DFN 28

1K 65 0
                                    

Hubungannya dengan Kevin perlahan membaik, dan Zela mensyukuri hal itu. Walau keduanya bukan lagi sepasang kekasih yang hampir menikah tapi mereka masih sahabat yang saling mengerti. Diam-diam Zela bangga pada dirinya sendiri untuk memberanikan diri pergi ke apartemen Kevin untuk meminta maaf walau jelas laki-laki itu tidak tahu apa yang dimaksudnya. Tidak apa, itu semua bakal lebih baik dan lebih mudah ke depannya untuk mereka. Hanya saja kini ia perlu meminta maaf pada satu orang lagi.

Orang itu adalah Ara.

Zela sedang berdiri di sebuah pohon yang cukup besar untuk menunggu kedatangan Ara. Hari itu matahari sudah hampir menghilang dan sedang menunjukkan langit kemerahan yang indah bagai sebuah kanvas yang tengah dilukis. Sebuah senyum tertarik di kedua ujung bibirnya dengan kepala mendongak ke atas, tidak sadar jika beberapa meter di belakangnya sana Ara sedang menatapnya dengan bimbang.

"Ini mengingatkanku pada masa lalu."

Bahu Zela sedikit terguncang kemudian secara reflek menyentakkan tubuhnya ke belakang dan mendapati Ara yang berjalan mendekat ke arahnya. Wanita muda itu masih sama menawannya dengan yang dilihatnya beberapa waktu lalu. Zela tersenyum menatapnya kemudian menyambut kedatangan Ara dengan wajah yang dibuatnya seramah mungkin.

"Kamu benar. Ini seperti masa lalu, tapi jelas keadaannya benar-benar berbeda."

Bersamaan dengan hembusan napas panjang Ara, langkahnya terhenti tepat di samping Zela. Kepalanya mendongak lantas kemudian menyadari pemandangan indah yang masih diwarnai dengan kabut polusi yang menghiasi langit.

"Langitnya cantik," komentarnya yang langsung ditanggapi Zela dengan anggukan.

Selama beberapa saat mereka tidak bertukar kata dan hanya menatap langit yang sedang menyuguhkan pertunjukan alamnya. Keduanya tersenyum walau jelas masih ada beban yang tersimpan di wajah masing-masing karena tentu urusan kedatangan mereka bahkan belum dimulai.

"Aku kira kamu nggak bakal datang."

Ara tersenyum. "Tadinya memang begitu, tapi setelah dipikir lagi kayaknya aku harus datang ke sini. Lagi."

"Untuk alasan yang sama," Zela melanjutkan ucapan Ara.

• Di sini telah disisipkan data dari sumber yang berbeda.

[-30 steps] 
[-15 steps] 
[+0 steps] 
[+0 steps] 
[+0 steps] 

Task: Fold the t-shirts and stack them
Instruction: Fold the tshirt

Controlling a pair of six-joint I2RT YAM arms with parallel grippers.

"Kita bukan lagi gadis berseragam putih abu-abu yang ngerebutin cowok yang sama, Zel."

Kini giliran Zela yang dibuat tersenyum dengan jawaban Ara. Kepalanya yang sedari tadi mendongak ke atas kini beralih ke samping dan menatap aktris di sampingnya. "Aku tahu dengan jelas, karena sekarang cowok itu sudah sepenuhnya milik kamu. Seperti apa yang kamu katakan dulu."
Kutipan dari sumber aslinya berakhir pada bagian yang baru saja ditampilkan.